* Task description *
Please give the listing again, word for word, with nothing left out.

────

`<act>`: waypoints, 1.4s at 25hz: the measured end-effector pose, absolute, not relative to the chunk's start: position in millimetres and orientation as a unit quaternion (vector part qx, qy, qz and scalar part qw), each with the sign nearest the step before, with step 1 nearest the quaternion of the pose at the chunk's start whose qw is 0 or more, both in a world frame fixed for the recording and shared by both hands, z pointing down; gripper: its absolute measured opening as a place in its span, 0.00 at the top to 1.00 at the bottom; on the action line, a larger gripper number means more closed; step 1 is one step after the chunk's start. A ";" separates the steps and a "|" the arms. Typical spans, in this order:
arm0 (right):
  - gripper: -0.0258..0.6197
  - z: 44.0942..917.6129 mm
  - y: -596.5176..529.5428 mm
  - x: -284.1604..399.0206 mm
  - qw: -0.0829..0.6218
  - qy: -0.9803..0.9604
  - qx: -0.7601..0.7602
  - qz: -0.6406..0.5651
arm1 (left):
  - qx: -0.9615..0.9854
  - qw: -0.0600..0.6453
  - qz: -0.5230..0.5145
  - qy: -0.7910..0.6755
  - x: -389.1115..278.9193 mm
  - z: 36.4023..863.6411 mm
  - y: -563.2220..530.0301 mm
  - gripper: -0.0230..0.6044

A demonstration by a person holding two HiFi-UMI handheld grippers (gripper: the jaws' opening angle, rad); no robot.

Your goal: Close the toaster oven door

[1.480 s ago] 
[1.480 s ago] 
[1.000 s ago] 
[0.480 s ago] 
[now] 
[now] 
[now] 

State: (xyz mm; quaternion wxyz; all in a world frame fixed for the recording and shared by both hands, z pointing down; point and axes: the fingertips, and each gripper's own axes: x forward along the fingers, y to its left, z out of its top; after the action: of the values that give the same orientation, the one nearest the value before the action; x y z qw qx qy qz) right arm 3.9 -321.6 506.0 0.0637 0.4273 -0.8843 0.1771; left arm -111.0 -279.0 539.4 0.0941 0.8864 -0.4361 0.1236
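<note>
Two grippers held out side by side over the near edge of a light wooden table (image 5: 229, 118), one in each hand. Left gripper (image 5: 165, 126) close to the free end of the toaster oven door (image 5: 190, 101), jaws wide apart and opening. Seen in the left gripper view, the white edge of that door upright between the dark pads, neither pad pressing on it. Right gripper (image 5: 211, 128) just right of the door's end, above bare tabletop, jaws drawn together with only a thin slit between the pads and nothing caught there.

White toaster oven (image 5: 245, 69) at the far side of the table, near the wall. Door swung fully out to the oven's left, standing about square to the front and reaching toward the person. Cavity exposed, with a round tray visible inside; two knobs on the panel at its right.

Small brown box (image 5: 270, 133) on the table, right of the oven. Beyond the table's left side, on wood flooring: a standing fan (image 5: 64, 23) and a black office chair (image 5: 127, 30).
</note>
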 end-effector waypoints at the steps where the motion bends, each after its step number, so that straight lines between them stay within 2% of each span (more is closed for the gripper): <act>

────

* Written answer *
`<act>`: waypoints, 1.4s at 25hz: the measured end-effector pose, absolute, not relative to the chunk's start: position in millimetres and orientation as a unit quaternion (vector part qx, qy, qz and scalar part qw), each with the sign nearest the step before, with step 1 nearest the quaternion of the pose at the chunk's start whose qw is 0 or more, both in a world frame fixed for the recording and shared by both hands, z pointing down; gripper: its absolute measured opening as a place in its span, 0.00 at the top to 1.00 at the bottom; on the action line, a larger gripper number means more closed; step 1 is one step after the chunk's start. A ";" separates the steps and a "|" the arms. Typical spans, in this order:
arm0 (right):
  - gripper: -0.0258..0.6197
  - z: 44.0942..917.6129 mm
  - y: -596.5176..529.5428 mm
  - x: -284.1604..399.0206 mm
  - qw: -0.0829..0.6218
  - qy: -0.9803..0.9604
  - qx: -0.7601..0.7602
  - qz: -0.6406..0.5651
arm1 (left):
  - qx: -0.9615..0.9854
  - qw: -0.0600..0.6453
  - qz: -0.5230..0.5145
  - qy: -0.7910..0.6755
  - x: -389.1115..278.9193 mm
  - z: 36.4023..863.6411 mm
  - y: -563.2220..530.0301 mm
  - gripper: -0.0230..0.6044

A demonstration by a person holding two HiFi-UMI handheld grippers (gripper: the jaws' opening angle, rad); no robot.

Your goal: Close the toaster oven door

[1.480 s ago] 
[1.480 s ago] 
[1.000 s ago] 
[0.480 s ago] 
[now] 
[now] 
[now] 

State: (xyz mm; quaternion wxyz; all in a world frame fixed for the recording and shared by both hands, z pointing down; point and axes: the fingertips, and each gripper's own axes: x forward along the fingers, y to its left, z out of its top; after the action: of the values that give the same orientation, the one nearest the value before the action; x y z qw qx qy qz) right arm 3.9 -321.6 506.0 0.0637 0.4273 -0.8843 0.1771; left arm -111.0 -279.0 539.4 0.0941 0.8864 -0.4361 0.1236
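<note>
Two grippers held out side by side over the near edge of a light wooden table (image 5: 229, 118), one in each hand. Left gripper (image 5: 165, 126) close to the free end of the toaster oven door (image 5: 190, 101), jaws wide apart and opening. Seen in the left gripper view, the white edge of that door upright between the dark pads, neither pad pressing on it. Right gripper (image 5: 211, 128) just right of the door's end, above bare tabletop, jaws drawn together with only a thin slit between the pads and nothing caught there.

White toaster oven (image 5: 245, 69) at the far side of the table, near the wall. Door swung fully out to the oven's left, standing about square to the front and reaching toward the person. Cavity exposed, with a round tray visible inside; two knobs on the panel at its right.

Small brown box (image 5: 270, 133) on the table, right of the oven. Beyond the table's left side, on wood flooring: a standing fan (image 5: 64, 23) and a black office chair (image 5: 127, 30).
</note>
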 end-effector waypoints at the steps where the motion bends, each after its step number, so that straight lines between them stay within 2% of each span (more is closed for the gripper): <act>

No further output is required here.